At the beginning of the summer, I came down with some sort of virus that made me ill for about a day or two and then feeling much better but drained of all energy in the subsequent week and a half. Unable to do much else, I decided to use the time to catch up on some reading. I’m working my way through a list of 100Great Works of Literature Every Catholic Should Know Joseph Pearce compiled in his book Literature: What Every Catholic Should Know. While recovering, I managed to read both The Man Who Was Thursday by GK Chesterton and The Picture of Dorian Gray by Oscar Wilde and it ended up being a very interesting exercise in literature for there cannot be two people with so much in common and, yet, that are so unalike.
I loved every word of The Man Who Was Thursday. It was a compelling book of intrigue and it was very witty (Of course! It was written by GK Chesterton). Each turn of the page brought more surprise and hope than the last and the ending was very satisfying.
The Picture of Dorian Gray was more of a slog for me. It was not that the writing was bad. The writing was exceptional. What I found to be a toil was the world Wilde immersed the reader in. The pretention, drama, decadence and arrogance were so palpable they were almost their own characters in the story. I spent a lot of the book wishing I could reach into the pages and slap those people for being so awful. Or should I say horrid, which is what they would say in that everyone in that book used the word horrid to describe everybody and everything all the time.
Speaking of horrid, at one point in the story, some of Dorian Gray’s associates (I’m not sure I’d call them friends in that these people would not know what friendship was even if it were expensive, stylishly adorned and served to them on a silver platter) were “duck hunting” when one of the hirelings that flushed out ducks from their hiding spots was accidentally shot. The elitist shooters were more upset that they would have to end their fun of shooting than they were over the fact that one of them had just ended someone’s life.
However, given all that, the ending was very satisfying.
It was astounding to me that these two men could write such different novels. They were contemporaries, both living in England (though Wilde was Irish) both writers, both poets, both known for their wit and both eventually found their way into the Catholic church. Yet their paths were so different from each other’s as to give the impression that they lived on separate planets in different universes eons apart.

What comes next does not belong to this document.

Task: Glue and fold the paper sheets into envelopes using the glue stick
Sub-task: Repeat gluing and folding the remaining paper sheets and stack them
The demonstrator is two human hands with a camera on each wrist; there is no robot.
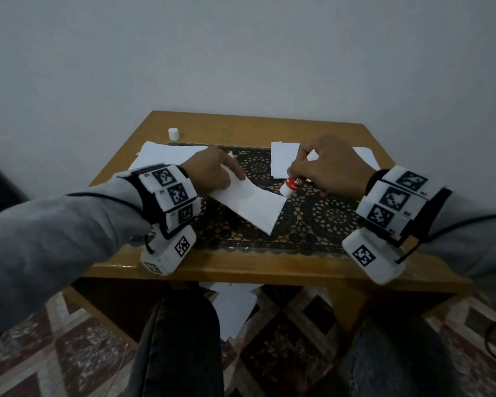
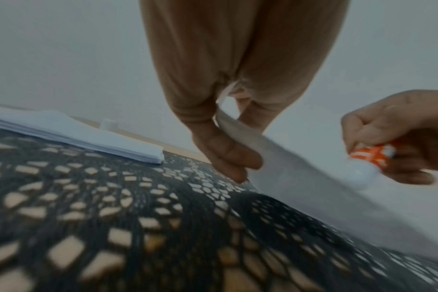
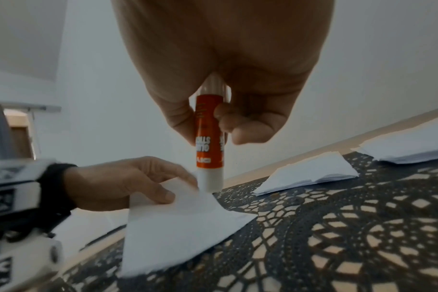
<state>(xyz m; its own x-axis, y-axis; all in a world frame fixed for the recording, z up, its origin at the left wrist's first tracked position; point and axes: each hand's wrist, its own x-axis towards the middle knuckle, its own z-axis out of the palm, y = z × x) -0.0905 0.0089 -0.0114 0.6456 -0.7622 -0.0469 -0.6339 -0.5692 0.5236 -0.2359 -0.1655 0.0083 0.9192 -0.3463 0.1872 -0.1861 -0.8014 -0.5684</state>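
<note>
A white paper sheet (image 1: 251, 204) lies slanted on the black lace mat (image 1: 327, 219), its left end lifted. My left hand (image 1: 212, 173) pinches that raised end between thumb and fingers; the left wrist view shows the paper (image 2: 300, 177) running through the pinch. My right hand (image 1: 330, 164) grips a red and white glue stick (image 1: 292, 183), tip down. In the right wrist view the glue stick (image 3: 209, 156) stands upright, its white end touching the sheet (image 3: 178, 227) close to my left hand (image 3: 128, 183).
A white cap (image 1: 173, 133) stands at the back left of the wooden table (image 1: 241, 265). A stack of sheets (image 1: 166, 156) lies at the left, folded papers (image 1: 284, 159) at the back right. More papers (image 1: 235, 308) lie on the floor under the table.
</note>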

Their respective novels must have reflected the very different paths each walked. Chesterton took a sunny jaunt down the path of wonder, gratitude, common sense and paradox. Wilde took the “horrid” path into the distant country of decadence, flamboyance, pretention and aesthetics.
Despite their wildly divergent journeys, they each were reconciled with God before death and both found their way onto a list of 100 books Catholics should read. Like the endings of their novels, the endings of their lives were very satisfying.